— Directions —
Transcribe the data that follows. Match it character for character.

— Source data —

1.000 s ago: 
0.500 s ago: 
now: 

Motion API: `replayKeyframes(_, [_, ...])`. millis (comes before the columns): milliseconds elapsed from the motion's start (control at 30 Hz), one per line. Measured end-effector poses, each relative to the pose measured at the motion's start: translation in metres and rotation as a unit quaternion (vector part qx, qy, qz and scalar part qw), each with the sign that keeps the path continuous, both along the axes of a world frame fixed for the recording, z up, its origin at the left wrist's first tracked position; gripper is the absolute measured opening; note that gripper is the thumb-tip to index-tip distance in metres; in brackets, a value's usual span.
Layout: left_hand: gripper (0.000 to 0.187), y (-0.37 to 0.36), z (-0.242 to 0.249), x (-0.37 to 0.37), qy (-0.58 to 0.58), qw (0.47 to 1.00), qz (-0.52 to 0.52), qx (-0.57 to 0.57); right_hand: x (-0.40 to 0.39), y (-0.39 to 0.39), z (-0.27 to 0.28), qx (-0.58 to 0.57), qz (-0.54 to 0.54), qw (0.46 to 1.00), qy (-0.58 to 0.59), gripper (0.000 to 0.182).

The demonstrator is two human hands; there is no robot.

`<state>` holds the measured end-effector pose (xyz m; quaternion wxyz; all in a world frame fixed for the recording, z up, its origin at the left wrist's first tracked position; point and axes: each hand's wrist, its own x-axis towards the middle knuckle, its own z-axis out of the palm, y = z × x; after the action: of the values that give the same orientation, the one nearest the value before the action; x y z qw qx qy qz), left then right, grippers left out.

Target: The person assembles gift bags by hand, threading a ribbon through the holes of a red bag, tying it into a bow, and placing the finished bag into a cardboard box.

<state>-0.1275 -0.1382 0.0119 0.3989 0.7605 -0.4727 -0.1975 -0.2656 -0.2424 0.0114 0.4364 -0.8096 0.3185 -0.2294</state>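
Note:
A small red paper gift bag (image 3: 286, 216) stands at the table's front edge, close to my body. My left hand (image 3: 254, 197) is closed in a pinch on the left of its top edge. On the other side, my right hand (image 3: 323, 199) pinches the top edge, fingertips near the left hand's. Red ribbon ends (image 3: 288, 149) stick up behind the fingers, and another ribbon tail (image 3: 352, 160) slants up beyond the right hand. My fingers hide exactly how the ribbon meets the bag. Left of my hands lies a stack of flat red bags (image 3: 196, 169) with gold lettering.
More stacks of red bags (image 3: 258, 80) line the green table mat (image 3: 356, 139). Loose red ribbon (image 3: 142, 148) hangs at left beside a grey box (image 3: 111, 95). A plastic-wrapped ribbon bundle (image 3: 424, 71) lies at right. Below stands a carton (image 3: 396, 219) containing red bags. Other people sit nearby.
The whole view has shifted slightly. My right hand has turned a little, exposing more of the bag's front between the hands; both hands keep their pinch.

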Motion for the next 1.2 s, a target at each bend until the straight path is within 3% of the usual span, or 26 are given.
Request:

— Task answer —
1.000 s ago: 
0.500 s ago: 
now: 

Motion API: `replayKeyframes(_, [_, ...])`. millis (comes before the columns): milliseconds elapsed from the motion's start (control at 30 Hz), one per line. Measured end-effector poses, each relative to the pose measured at the motion's start: translation in metres and rotation as a unit quaternion (vector part qx, qy, qz and scalar part qw), each with the sign that keeps the path continuous, both along the axes of a world frame fixed for the recording, z up, its origin at the left wrist's first tracked position; gripper is the absolute measured opening; note that gripper is the thumb-tip to index-tip distance in metres; in brackets, a value's usual span.
Layout: left_hand: gripper (0.000 to 0.187), y (-0.37 to 0.36), z (-0.242 to 0.249), x (-0.37 to 0.37), qy (-0.58 to 0.58), qw (0.47 to 1.00), qz (-0.52 to 0.52), qx (-0.57 to 0.57); right_hand: x (-0.40 to 0.39), y (-0.39 to 0.39), z (-0.27 to 0.28), qx (-0.58 to 0.57), qz (-0.54 to 0.54), qw (0.46 to 1.00), qy (-0.58 to 0.59), gripper (0.000 to 0.182).

The demonstrator is two human hands; there is no robot.

`<state>` holds the measured end-effector pose (xyz m; quaternion wxyz; all in a world frame fixed for the recording, z up, its origin at the left wrist's first tracked position; point and axes: each hand's wrist, its own x-axis towards the middle knuckle, its own z-axis out of the palm, y = z × x; after the action: of the values that give the same orientation, the one nearest the value before the action; x y z qw qx qy qz), left then right, grippers left out.

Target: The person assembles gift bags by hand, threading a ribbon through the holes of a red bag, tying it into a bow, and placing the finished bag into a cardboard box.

<state>-0.1275 -0.1382 0.0119 0.3989 0.7605 -0.4727 -0.1975 -0.2656 -0.2424 0.0114 0.4364 -0.8096 0.3185 -0.2294</state>
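Note:
A small red paper gift bag (image 3: 286, 216) stands at the table's front edge, close to my body. My left hand (image 3: 254, 197) is closed in a pinch on the left of its top edge. On the other side, my right hand (image 3: 323, 199) pinches the top edge, fingertips near the left hand's. Red ribbon ends (image 3: 288, 149) stick up behind the fingers, and another ribbon tail (image 3: 352, 160) slants up beyond the right hand. My fingers hide exactly how the ribbon meets the bag. Left of my hands lies a stack of flat red bags (image 3: 196, 169) with gold lettering.
More stacks of red bags (image 3: 258, 80) line the green table mat (image 3: 356, 139). Loose red ribbon (image 3: 142, 148) hangs at left beside a grey box (image 3: 111, 95). A plastic-wrapped ribbon bundle (image 3: 424, 71) lies at right. Below stands a carton (image 3: 396, 219) containing red bags. Other people sit nearby.
The whole view has shifted slightly. My right hand has turned a little, exposing more of the bag's front between the hands; both hands keep their pinch.
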
Motion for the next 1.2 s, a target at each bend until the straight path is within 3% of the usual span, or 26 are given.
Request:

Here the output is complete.